Machine learning platform is an environment to write code, access common libraries, manage computation resources, deploy machine learning (ML) solutions and co-operate with other team members.
The most common enterprise solutions are AWS SageMaker, Azure Machine Learning, Google Vertex AI, IBM Watson and Databricks. Read the comparison of major cloud ML platforms.
Who are the users of machine learning platforms?
Data Scientists. From development point of view data scientists are the ones who build the individual ML models. They can create experiments, write code and present results to others.
Data Engineers. Most of the data processing pipelines should be done before the data ends up to a machine learning platform. But for example feature engineering is often done on ML platform side. In the proof of concept phase, feature engineering might simply mean creation of appropriate columns to an Excel file.
Machine Learning Engineers. This role is responsible that data scientists can co-operate with each other and deploy the results quickly.
Customers. ML platforms exists to bring benefit for stakeholders. The end users can be either an external customer or an internal development team.
Read more: Difference between Data Scientist and Data Engineer.
Which components make a machine learning platform?
An ML platform constists of a few different components.
Workspace. There needs to be a user interface to write and edit code. Usually the editor is web based and it is referred as workbench, workspace, studio or machine learning IDE (Integrated Development Environment). Python, R, Scala and SQL are the most common programmning languages for data science.
Computation. A virtual machine (a slice from of a physical server) is needed to run the code. Or multiple of them in which case we talk about computation cluster. If you would be working on your laptop, that would be your computation engine. In cloud platform you can scale the computation resources depending on the type of workload.
MLOps tools. ML platforms provide functionalities that make the whole ML process easier. These could be code versioning, ML model versioning, library installation, algorithms or deployment tools. If code editing and computation can be managed mostly from a single view, MLOps is scattered to several components.
Data storage. Usually data is not stored in machine learning platforms to large extent. Rather, data is kept in the source systems and databases. Only the connections are created on ML platform side to make access easier. A common approach is to mount a cloud file system like AWS S3 or Azure Data Lake to read source data and write the results back.
You can use text editor to write code, laptop to source the processing power and file naming conventions as your MLOps. You could say, ML platforms make individual tasks just slightly easier.
Benefits come from brining extra value to each individual buidling block and bundling them to one integrated solution. Code editor can be accessed easily from browser. Cloud computation scales up and down, opposite than laptop. MLOps tools have robust APIs to simplify the processes.
MLOps - Managing the machine learning lifecycle
Let’s take a closer look at the MLOps tools to manage the machine learning lifecycle.
Save experiment results. Many platforms provide an API to save training results in systematic way for later review. You could save the parameters such as maximum depth of a decision tree, metrics such as precision and tags like version number.
Manage ML models. ML models can be saved after training and loaded for predictions. There might be versioning to easily save a new model version after re-training. Just seeing all models in one list view is a big benefit.
Orchestration. Run scripts for data pre-processing, model training and scoring on regular intervals. Some tools have advanced orchestration to combine multiple jobs together.
Deploy and share.
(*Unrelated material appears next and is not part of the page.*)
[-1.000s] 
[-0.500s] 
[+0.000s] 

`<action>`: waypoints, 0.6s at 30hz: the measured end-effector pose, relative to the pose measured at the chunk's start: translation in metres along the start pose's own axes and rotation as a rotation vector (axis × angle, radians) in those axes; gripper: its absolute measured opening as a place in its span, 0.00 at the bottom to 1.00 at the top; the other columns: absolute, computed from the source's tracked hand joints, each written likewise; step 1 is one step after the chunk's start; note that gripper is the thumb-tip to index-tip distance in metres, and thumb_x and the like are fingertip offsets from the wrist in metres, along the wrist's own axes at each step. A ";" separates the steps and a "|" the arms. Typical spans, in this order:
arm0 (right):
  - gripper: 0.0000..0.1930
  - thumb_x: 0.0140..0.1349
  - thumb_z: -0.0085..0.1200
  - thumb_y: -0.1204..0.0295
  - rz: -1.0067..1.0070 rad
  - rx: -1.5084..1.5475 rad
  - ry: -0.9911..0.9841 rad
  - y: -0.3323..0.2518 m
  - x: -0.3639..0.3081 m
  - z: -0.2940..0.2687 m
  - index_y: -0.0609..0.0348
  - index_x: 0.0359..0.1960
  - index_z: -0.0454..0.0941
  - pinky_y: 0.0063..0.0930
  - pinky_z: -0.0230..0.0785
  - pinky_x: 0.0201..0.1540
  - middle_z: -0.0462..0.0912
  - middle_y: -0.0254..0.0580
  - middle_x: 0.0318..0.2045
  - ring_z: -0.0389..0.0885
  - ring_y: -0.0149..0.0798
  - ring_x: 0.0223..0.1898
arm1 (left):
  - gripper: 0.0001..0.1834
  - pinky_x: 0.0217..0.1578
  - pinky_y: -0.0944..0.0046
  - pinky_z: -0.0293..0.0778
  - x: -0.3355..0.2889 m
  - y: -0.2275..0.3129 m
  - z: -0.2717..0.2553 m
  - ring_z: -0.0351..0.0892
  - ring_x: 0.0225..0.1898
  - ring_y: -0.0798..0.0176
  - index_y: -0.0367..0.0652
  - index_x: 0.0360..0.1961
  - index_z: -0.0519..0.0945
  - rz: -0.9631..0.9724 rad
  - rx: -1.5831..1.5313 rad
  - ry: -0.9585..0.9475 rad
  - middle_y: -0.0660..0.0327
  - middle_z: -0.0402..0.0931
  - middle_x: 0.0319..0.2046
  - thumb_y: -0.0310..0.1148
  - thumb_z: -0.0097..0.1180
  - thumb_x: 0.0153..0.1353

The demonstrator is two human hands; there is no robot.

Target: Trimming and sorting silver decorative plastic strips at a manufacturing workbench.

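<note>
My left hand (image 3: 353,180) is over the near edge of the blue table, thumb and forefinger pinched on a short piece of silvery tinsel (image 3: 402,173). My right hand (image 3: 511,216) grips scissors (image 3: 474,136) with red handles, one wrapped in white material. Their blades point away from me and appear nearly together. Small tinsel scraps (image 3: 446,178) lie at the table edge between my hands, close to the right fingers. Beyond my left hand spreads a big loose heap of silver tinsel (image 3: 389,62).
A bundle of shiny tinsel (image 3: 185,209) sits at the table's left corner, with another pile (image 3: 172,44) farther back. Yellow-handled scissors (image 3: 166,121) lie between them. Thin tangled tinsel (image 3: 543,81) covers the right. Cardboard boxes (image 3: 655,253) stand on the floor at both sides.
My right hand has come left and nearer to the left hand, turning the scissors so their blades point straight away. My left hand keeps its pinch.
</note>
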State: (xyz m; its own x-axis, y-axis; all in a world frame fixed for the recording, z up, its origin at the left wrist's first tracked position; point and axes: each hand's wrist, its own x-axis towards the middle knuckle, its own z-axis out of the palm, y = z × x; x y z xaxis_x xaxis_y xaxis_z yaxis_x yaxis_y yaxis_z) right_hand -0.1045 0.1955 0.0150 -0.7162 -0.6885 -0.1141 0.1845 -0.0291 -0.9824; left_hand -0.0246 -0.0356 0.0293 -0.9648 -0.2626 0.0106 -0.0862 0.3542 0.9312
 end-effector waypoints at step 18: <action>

A development version of a model can be deployed to production. It can be published through an REST API endpoint to be used by other applications.
Why cloud ML platforms?
Here are some benefits that machine learning platforms provide compared to traditional analytical tools that are designed for individuals.
Scalability. The machine learning platforms are hosted on cloud. This means that the size of computation unit or number of cluster nodes are adjusted easily. You may want to run demanding tasks occassionally, but have periods without significant usage peaks.
Manage ML models. ML cloud platforms provide convenient tools to manage large number of ML models out of the box. You might be able to see them in one view and have common interface to save a trained model and load it for predictions.
Programming environment. Managing Python versions, library versions, database drivers, data lake mounting, environment variables and other configuration quickly becomes a mess without proper platform.
Data and computation in the same environment. In the optimal situation the ML platform and data are hosted in the same data center. In this case the performance, security, costs and the timeliness of the data are guaranteed.
Co-operation. As ML platforms run in the cloud anyway, many of them provide easy access for all team members. If one data scientist writes the code, others can easily contribute, even simultaneously.
Metadata. By knowing how and what kind of data is stored, querying is faster, error free and more convenient. Often this enables to run SQL queries for any kind of source data.
Deployment. Many of the platforms makes it easy to publish a REST API endpoint to make predictions.
Versions control. An integrated version control for the code might be included.
Monitoring. Easily capture issues with production jobs and models.
Availability. Just open the browser and you are ready to work.
Downsides of ML platforms
Costs. Sometimes the expenses might be high and difficult to understand.
Choice of platform. There are so many vendors and alternative cloud components for the same job, that finding the best combination is difficult.
Learning curve. Getting familiar with all available tools and the ML lifecycle process takes time.